LE POINT, Elise Lépine, jeudi 8 septembre 2022


Sarah Jollien-Fardel, lauréate du prix du roman Fnac

Chaque année depuis 2002, le prix du roman Fnac est décerné par un jury composé de 400 adhérents et de 400 libraires de la Fnac, à un roman sélectionné parmi 250 titres de la rentrée littéraire. Après avoir élu Jean-Baptiste Del Amo (Le Fils de l’homme), Tiffany McDaniel (Betty) et Bérengère Cournut (De pierre et d’os) ces trois dernières années, le prix couronne une toute nouvelle voix de la littérature francophone, Sarah Jollien-Fardel, née dans le Valais Suisse, à l’image de la narratrice de Sa préférée, Jeanne.
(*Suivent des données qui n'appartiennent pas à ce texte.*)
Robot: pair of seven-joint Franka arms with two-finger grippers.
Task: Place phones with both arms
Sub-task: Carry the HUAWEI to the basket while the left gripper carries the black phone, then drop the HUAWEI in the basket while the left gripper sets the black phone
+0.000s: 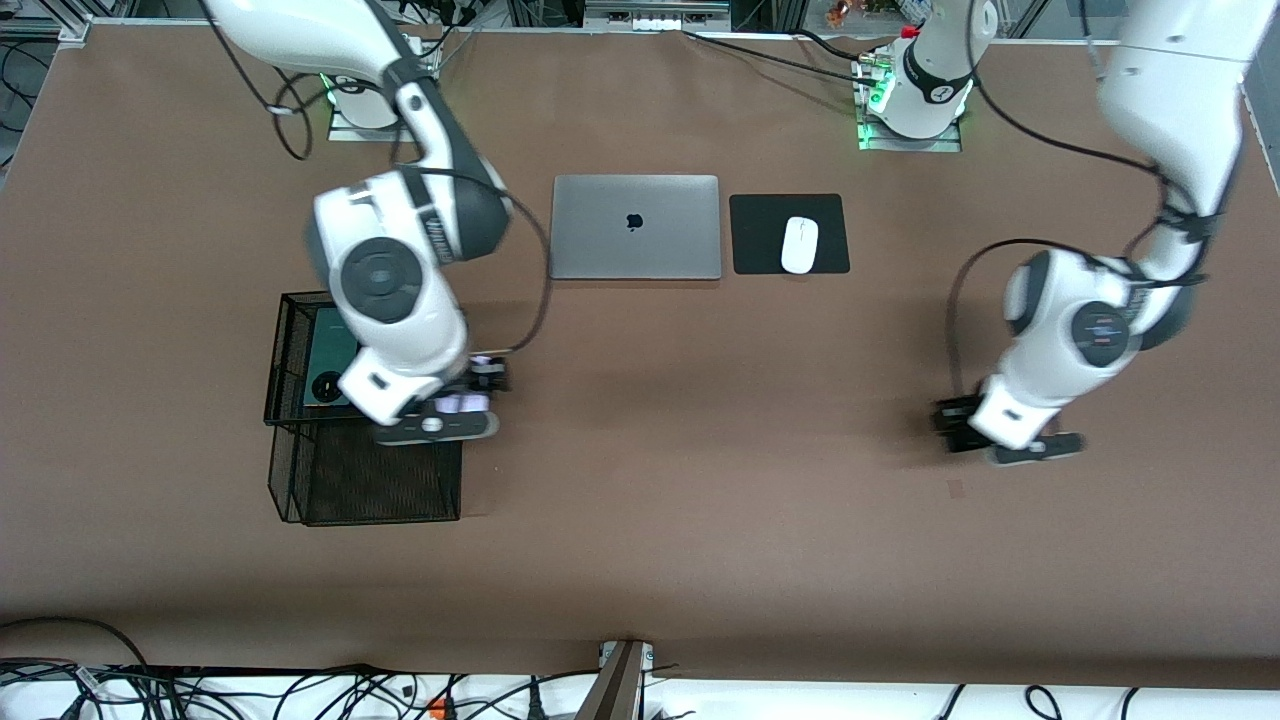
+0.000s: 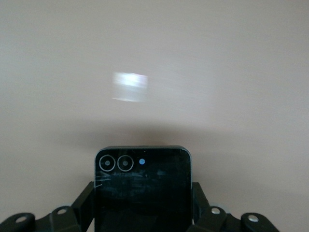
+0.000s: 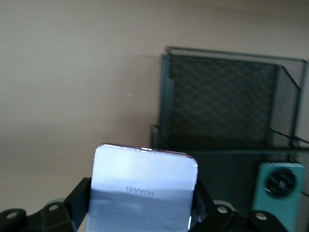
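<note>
My right gripper [image 1: 478, 385] is shut on the small pale lilac-white phone [image 3: 145, 186], its fingers [image 3: 79, 198] pressing on the phone's two long edges. It hangs over the edge of the black mesh basket [image 1: 290, 470] on the side toward the left arm's end. The dark green phone [image 1: 330, 365] with its round camera ring lies flat in the basket's compartment farther from the front camera, also seen as a green phone [image 3: 279, 193] in the right wrist view. My left gripper [image 1: 955, 428] is shut on the small black phone [image 2: 142, 193], low over bare table at the left arm's end.
A shut silver laptop [image 1: 636, 227] lies mid-table near the robots' bases, with a white mouse [image 1: 799, 244] on a black pad [image 1: 760, 235] beside it. The basket's compartment nearer the front camera [image 1: 375, 480] holds nothing. Cables run along the table's front edge.
</note>
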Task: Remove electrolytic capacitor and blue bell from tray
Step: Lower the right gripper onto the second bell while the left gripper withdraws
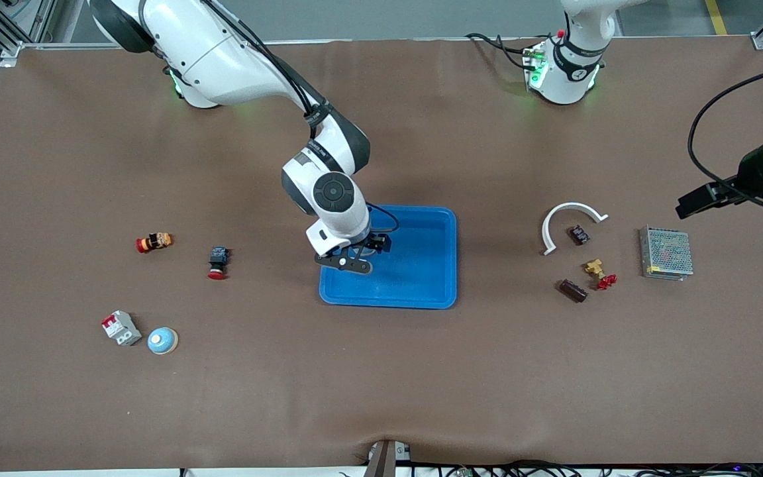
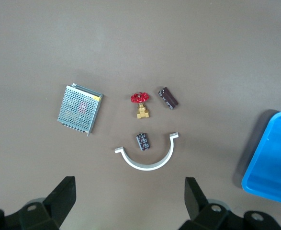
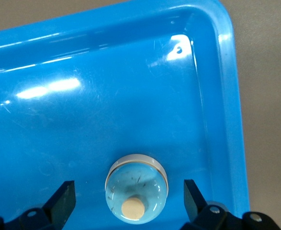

« Je suis la fille de ce monstre, je suis la femme qui trompe, je suis la femme qui a frappé, je suis la femme sèche de l’intérieur, je suis la femme aux entrailles pourries, je suis la fille qui n’a sauvé ni sa mère ni sa sœur. » Ainsi résonne la voix de Jeanne, qui n’en finit pas de digérer son enfance ravagée et ne se pardonne rien de ce qu’elle est devenue. Des trois femmes vivant sous la coupe de son père, elle est la seule à s’en être sortie. Mais dans quel état ?

Survivre au monstre

« Faut l’imaginer, ça, tous les jours, la trouille, tous les jours. » Le roman s’ouvre sur ses premières années, scènes d’une cruauté indicible, coups pleuvant sur la mère, sur les deux filles, l’aîné, Emma, douce, belle et « sotte », qui subit aussi les viols du père, sur la plus petite, Jeanne, qui prévient un médecin de famille, lequel détourne les yeux. En coulisses, la mère emprisonnée dans sa vie de femme battue, sans échappatoire pour elle-même, manœuvre pour offrir des études à Jeanne, la curieuse, la vive, la prometteuse. Jeanne qui cherche à s’échapper, mais que tout ramène au berceau de ses souffrances, à commencer par le suicide de sa sœur, la « préférée » du père qui lui vouait un désir monstrueux, auquel elle n’a pas survécu.

L’ascension de Jeanne est longue, le ticket vers la liberté prend la forme d’un internat, l’émerveillement de découvrir Lausanne, si loin du Valais rural d’origine, là où elle peut s’inventer elle-même : « Avec ma nouvelle allure, mes origines ne se devinaient plus. Personne ne pouvait imaginer que, devant la maison de mon enfance, s’entassaient des carcasses de voitures, que les gens disaient “la fille du vannier”, que la vinasse de mon père empestait la maison. » Devenue adulte, Jeanne installe silence et distance entre ses parents et elle. Une distance gorgée d’acide, que rien n’éponge, ni les femmes conquises, ni l’amour d’un homme infiniment désiré, ni les barrières sociales franchies, ni le triomphe d’une belle carrière.

Uppercuts

Écrit dans un style scandé, parfois presque slamé en longues phrases mélodiques aux uppercuts fréquents, Sa préférée raconte les forces paradoxales traversant la vie de sa narratrice, qui effectue une lente montée à la surface, tout en luttant contre le poids du passé qui la leste et la tire vers la vase. Sous la plume de Sarah Jollien-Fardel, le traumatisme s’écrit en maux : « Combien y en avait-il, de ces souvenirs qui me bouffaient de l’intérieur, qui montaient des entrailles sans crier gare, qui ne s’expurgeaient pas par mes reflux gastriques ou mes désespérantes nuits de veille ? » Il s’éparpille en germes, Jeanne vivant dans la hantise d’être l’héritière de la violence du monstre qui l’a élevée, traquant en elle-même les manifestations de rage, persuadée qu’elle possède l’instinct méchant du prédateur.

Sa préférée est un roman dur, un roman blessant, qui ne court pas après la rédemption, ne cherche pas la grâce du pardon. Mais de cette nuit noire où souffrent ensemble l’âme du personnage et celle du lecteur, Sarah Jollien-Fardel tire un éclat de lumière. Pas un miracle ni une épiphanie. Mais la vérité d’une femme qui plonge ses racines dans la terre qui l’a vue naître et qu’elle raconte si bien, sans plus chercher l’arrachement. Une terre de douleur et de renouveau.